Время течет по — другому — красиво — для тех, у кого его осталось совсем немного. Но в смерти нет красоты для тех, кто остается позади. Когда я открываю глаза, я вижу, что Тристан смотрит на меня. Я стараюсь избегать этого, потому что в его глазах безошибочно читается боль. Я знаю эту боль. Я помню, каково было наблюдать за ним, думая о том, как ему повезло, что он уйдет первым, и как мне не повезло, что я остаюсь одна. Теперь везет мне. Лихорадка истощает меня, и вскоре мне приходится бороться, чтобы держать глаза открытыми.
— Я люблю тебя, Эйми, — шепчет Тристан. — Так сильно. Его голос ломается, отчаяние проникает глубоко в него. Я знаю, что это за ощущение, будто в тебе появляются трещины. Когда он был болен, это и меня раскололо так ужасно, как может только боль. Теперь я слишком слаба, чтобы двигаться, больше нет возможности притворяться. Некуда бежать от правды. Или, в моем случае, конца.

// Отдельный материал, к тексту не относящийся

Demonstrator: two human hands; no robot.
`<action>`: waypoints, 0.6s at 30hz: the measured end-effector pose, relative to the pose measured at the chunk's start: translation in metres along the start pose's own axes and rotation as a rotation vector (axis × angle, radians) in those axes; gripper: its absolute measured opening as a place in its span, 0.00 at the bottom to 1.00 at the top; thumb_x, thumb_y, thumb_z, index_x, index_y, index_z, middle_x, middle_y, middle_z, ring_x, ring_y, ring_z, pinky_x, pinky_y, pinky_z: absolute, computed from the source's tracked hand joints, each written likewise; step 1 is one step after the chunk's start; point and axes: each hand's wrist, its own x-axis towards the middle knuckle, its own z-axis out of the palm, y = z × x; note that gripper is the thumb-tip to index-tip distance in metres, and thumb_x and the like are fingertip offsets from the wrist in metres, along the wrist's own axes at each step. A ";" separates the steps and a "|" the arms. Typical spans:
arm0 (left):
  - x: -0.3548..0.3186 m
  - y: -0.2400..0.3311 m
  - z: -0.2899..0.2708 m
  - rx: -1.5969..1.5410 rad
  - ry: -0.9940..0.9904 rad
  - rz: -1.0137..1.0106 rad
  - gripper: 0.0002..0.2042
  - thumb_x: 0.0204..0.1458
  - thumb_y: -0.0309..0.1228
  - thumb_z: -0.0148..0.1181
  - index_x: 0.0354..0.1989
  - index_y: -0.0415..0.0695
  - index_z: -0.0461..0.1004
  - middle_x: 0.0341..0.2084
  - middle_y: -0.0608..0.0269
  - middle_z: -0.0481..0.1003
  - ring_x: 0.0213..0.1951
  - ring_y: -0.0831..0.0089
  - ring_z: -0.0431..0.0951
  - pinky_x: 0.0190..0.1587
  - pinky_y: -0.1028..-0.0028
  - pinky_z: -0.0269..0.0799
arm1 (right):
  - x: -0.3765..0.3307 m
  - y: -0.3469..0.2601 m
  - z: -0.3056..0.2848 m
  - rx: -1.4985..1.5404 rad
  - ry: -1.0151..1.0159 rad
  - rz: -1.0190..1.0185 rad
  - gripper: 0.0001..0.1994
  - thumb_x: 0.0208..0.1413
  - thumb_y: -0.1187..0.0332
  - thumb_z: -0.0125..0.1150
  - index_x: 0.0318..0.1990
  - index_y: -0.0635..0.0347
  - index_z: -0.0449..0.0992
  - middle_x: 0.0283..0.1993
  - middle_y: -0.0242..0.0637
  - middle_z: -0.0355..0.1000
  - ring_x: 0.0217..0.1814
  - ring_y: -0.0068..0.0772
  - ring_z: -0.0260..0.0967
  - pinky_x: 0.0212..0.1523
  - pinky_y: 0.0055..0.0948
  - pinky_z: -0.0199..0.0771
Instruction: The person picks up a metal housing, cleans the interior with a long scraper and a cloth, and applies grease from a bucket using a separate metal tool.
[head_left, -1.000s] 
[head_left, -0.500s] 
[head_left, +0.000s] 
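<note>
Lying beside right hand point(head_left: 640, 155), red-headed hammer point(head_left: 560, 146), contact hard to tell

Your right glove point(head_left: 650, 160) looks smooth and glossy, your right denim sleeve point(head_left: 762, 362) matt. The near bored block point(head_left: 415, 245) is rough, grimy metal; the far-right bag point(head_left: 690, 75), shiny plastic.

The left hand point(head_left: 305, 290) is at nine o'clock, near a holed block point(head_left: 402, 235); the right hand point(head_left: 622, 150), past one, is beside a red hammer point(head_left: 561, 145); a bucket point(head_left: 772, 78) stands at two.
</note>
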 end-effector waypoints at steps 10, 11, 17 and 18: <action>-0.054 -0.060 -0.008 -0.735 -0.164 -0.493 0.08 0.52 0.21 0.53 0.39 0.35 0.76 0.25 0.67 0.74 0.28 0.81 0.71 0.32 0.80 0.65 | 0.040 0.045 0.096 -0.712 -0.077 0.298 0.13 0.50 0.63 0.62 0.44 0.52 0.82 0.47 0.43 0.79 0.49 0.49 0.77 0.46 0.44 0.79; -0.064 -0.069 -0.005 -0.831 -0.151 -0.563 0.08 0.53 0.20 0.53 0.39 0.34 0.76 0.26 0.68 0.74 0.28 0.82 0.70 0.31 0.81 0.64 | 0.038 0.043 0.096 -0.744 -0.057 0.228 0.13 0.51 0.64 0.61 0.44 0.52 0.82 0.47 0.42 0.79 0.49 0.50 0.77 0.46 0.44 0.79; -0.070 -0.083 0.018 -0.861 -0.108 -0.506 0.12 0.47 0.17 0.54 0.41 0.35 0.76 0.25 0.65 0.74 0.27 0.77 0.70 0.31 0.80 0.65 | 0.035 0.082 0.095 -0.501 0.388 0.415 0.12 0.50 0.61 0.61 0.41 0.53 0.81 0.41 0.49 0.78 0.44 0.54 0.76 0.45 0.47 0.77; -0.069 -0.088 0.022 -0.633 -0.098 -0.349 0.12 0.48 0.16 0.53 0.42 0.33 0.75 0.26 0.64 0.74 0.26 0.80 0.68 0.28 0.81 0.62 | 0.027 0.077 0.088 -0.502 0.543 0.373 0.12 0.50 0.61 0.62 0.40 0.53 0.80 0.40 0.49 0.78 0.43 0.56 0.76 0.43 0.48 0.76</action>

Как в тумане, я поднимаю руку, касаясь его щеки. Я нахожу на нем слезы. Опуская руку ему на грудь, я понимаю, что он дрожит.
Он теряет самообладание.
Я рада, что лихорадка мешает моему зрению, потому что я не могу видеть его таким. Не тогда, когда я знаю, что я ничего не могу сделать, чтобы облегчить боль этого человека, который дал мне так много.

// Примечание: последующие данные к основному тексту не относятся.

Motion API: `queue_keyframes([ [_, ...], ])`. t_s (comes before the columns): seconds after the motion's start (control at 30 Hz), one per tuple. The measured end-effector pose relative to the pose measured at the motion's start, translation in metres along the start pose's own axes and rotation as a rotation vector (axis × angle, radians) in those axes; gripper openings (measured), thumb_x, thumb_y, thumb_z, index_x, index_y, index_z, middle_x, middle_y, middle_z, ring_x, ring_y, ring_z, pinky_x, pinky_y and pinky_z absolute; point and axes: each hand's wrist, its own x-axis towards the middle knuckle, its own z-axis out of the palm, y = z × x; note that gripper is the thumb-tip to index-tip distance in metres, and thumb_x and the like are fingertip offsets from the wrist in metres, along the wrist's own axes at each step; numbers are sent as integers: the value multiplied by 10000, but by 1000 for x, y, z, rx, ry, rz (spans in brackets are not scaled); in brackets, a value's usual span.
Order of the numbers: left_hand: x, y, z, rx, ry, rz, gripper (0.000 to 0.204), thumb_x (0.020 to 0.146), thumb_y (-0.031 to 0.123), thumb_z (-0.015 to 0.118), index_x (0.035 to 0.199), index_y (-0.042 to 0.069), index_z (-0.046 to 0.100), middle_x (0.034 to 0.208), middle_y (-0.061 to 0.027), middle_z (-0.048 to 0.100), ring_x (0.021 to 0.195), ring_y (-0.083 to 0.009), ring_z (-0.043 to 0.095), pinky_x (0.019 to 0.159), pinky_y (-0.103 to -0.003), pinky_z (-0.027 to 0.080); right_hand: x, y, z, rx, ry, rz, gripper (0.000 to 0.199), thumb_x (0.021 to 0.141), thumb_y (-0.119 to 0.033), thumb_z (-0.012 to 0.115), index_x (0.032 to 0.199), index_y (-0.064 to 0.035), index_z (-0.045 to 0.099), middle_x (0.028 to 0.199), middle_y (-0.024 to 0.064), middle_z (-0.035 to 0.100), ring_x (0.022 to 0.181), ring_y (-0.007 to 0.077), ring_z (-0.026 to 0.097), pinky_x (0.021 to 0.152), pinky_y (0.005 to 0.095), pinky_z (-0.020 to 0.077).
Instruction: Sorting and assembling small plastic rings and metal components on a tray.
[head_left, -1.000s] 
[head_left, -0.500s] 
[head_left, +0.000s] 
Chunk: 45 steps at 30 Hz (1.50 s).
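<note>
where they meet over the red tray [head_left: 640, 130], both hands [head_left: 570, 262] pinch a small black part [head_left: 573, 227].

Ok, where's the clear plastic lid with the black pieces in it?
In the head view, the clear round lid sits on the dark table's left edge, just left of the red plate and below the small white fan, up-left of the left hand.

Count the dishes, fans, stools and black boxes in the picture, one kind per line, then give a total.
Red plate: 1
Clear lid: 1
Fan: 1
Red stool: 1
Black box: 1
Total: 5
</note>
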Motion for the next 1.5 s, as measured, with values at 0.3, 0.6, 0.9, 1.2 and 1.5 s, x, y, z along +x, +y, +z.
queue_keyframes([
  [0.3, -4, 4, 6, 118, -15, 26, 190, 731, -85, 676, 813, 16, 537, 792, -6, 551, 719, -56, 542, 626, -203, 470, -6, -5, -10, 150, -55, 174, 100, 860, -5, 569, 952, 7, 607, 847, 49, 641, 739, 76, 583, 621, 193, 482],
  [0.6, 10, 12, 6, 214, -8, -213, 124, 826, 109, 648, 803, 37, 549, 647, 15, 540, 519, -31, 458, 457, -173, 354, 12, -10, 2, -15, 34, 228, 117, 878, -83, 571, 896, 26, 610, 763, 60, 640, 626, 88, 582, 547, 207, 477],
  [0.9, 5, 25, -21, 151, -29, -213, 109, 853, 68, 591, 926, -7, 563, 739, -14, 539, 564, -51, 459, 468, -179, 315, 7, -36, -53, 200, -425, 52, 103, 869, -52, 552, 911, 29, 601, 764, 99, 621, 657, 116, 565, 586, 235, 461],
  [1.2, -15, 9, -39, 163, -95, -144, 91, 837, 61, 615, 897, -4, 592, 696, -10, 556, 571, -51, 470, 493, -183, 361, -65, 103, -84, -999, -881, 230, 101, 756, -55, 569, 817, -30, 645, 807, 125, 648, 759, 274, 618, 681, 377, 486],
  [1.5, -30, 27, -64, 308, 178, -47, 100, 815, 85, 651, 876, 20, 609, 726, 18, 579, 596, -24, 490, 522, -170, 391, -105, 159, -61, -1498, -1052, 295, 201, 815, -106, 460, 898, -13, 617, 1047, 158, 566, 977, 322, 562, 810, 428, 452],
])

— Я тоже тебя люблю, — говорю я слабым шепотом. Он прижимает меня к своей груди. Несмотря на то, что я едва осознаю свое окружение, ритм его сердцебиения доходит до меня. Ясно и громко. Они звучат как разрозненные фрагменты надежд и мечтаний. С усилием, которое отнимает у меня последние капли энергии, я приподнимаюсь, чтобы встретиться с его губами, надеясь, что смогу передать ему часть своего покоя.
Когда я чувствую тепло его губ, я становлюсь жадной. Внезапно вечности оказывается недостаточно, и его трещины становятся моими. Осколки, бьющие по нему, бьют и по мне, пока слезы не текут и по моим щекам, смешиваясь с его. Пыла наших уст недостаточно, чтобы воздвигнуть вокруг нас щит. Внутри него мы были бы защищены от правды.
Я полностью отдаюсь ему этим поцелуем, как и всеми предыдущими поцелуями. Каждый его поцелуй, ласка и слово требовали части меня; теперь я принадлежу ему больше, чем самой себе. Один украденный поцелуй, одна подаренная улыбка, одно общее воспоминание за раз.